Steatosis, or fatty degeneration of the liver, is a pathological condition in which fat accumulates in hepatocytes in the form of droplets. So much fat can form that the hepatocyte ruptures, and fat accumulates in the intercellular space in the form of fatty cysts that disrupt the structure of the liver.

This is a common disease that can occur even in childhood, but people over 45 are most susceptible to it, women are more likely than men to suffer from non-alcoholic steatosis, men - steatosis that has developed as a result of alcoholism. Liver steatosis can be an independent pathology, or a symptom of some other primary diseases (for example, type 2 diabetes mellitus).

Causes of steatosis

There are two main causes of hepatic steatosis. This is excessive alcohol consumption, and a violation of fat-carbohydrate metabolism. Currently, non-alcoholic hepatic steatosis is predominant. The development of non-alcoholic steatosis is associated with excessive intake of fat in the body, very often obese people suffer from it.


There is evidence of the influence of genetic factors on the development of hepatic steatosis - its risk increases if the family has cases of steatosis, diabetes, and obesity to a large extent.

Steatosis can develop under the influence of certain long-term medications (medicated hepatic steatosis), such as tetracycline antibiotics, corticosteroids, and cytotoxic drugs.

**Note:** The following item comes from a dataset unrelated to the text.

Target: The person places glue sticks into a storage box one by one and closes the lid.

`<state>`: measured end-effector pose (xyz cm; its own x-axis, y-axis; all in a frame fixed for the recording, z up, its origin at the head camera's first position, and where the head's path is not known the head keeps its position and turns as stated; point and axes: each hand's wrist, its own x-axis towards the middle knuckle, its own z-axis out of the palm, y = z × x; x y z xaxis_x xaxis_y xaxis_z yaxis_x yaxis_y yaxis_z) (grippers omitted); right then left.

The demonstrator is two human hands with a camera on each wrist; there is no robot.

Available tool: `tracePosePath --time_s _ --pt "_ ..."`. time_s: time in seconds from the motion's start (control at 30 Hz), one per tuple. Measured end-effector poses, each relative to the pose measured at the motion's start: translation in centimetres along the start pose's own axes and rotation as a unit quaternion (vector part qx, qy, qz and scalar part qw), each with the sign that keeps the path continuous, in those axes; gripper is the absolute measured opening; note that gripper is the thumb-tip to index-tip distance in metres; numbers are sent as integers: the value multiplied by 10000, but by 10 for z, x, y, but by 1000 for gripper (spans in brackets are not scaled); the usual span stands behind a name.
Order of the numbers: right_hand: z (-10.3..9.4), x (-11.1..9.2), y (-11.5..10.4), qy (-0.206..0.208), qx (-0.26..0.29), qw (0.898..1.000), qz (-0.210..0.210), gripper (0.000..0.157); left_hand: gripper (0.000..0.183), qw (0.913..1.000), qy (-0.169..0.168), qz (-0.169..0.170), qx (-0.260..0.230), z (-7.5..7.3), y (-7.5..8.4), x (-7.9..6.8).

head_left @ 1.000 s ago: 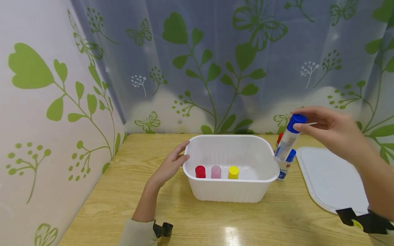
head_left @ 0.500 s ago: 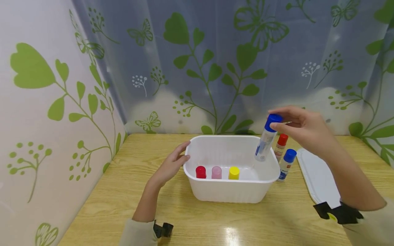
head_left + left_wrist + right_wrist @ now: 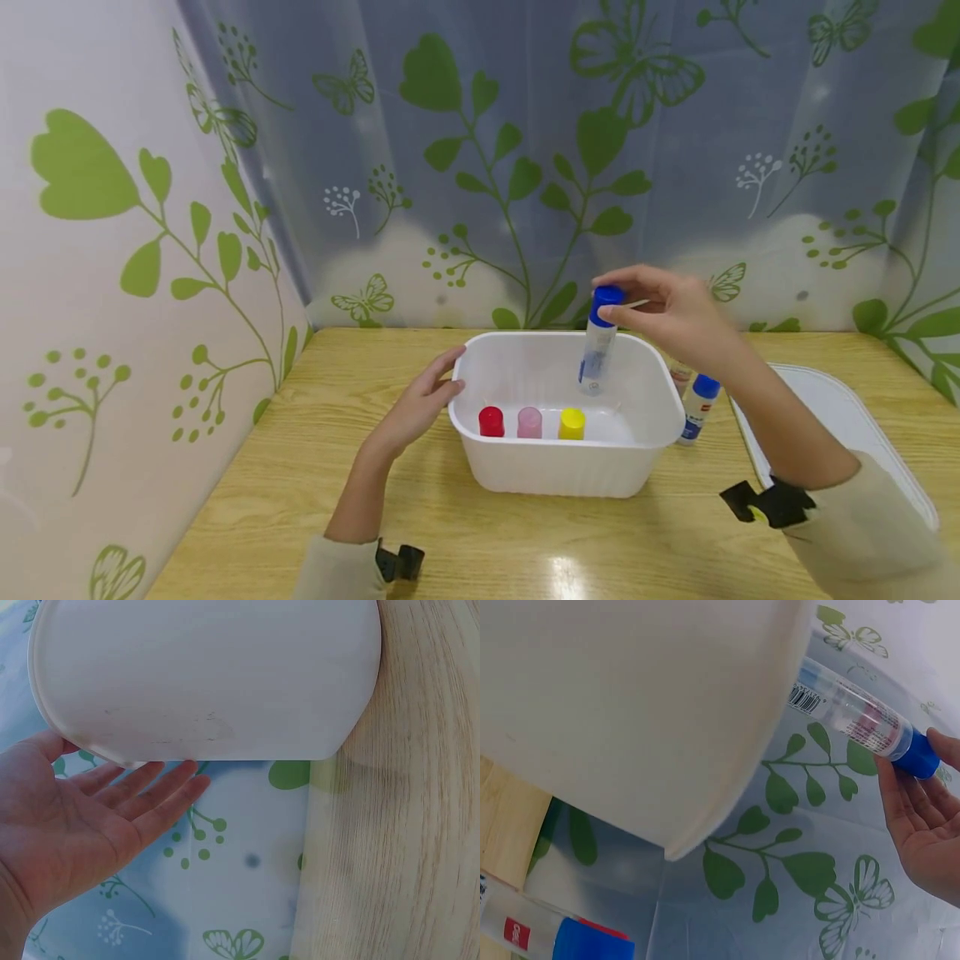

Steatosis is a disease that develops for a long time, it is characterized by a slow, chronic form of the course. Symptoms of steatosis may be absent altogether, in which case it is discovered by chance, during a medical examination for another reason. The most common symptoms of steatosis include weakness, nausea, liver enlargement, a feeling of heaviness and pressure in the right hypochondrium. There may be spontaneous pain in the right hypochondrium. Another symptom of steatosis is susceptibility to colds and other infections due to reduced immunity. Steatosis can lead to violations of the outflow of bile, in this case, symptoms of cholestasis (stagnation of bile) join the symptoms of steatosis: yellowness of the skin, itching, intense pain in the right hypochondrium, nausea and vomiting with an admixture of bile.

Read also:

11 Liver Cleansing Foods

Singing for health: 6 reasons to take up singing

8 myths about art therapy

Development, stages and complications of steatosis

Hepatic steatosis develops when excess fat enters the liver cells. Initially, single hepatocytes are involved in the process (disseminated fatty hepatosis), then groups of hepatic cells (zonal obesity), then steatosis covers the entire liver tissue (diffuse obesity). Fat accumulates in the hepatocyte, then the fat drop increases so much that it ruptures the hepatocyte, resulting in the formation of a fatty cyst. The fatty cyst affects the surrounding tissue of the liver, causing a mesenchymal-cellular reaction, which leads to thickening of the tissue around the cyst and its degeneration into fibrous tissue. This is the start of cirrhosis of the liver, a condition that can be fatal.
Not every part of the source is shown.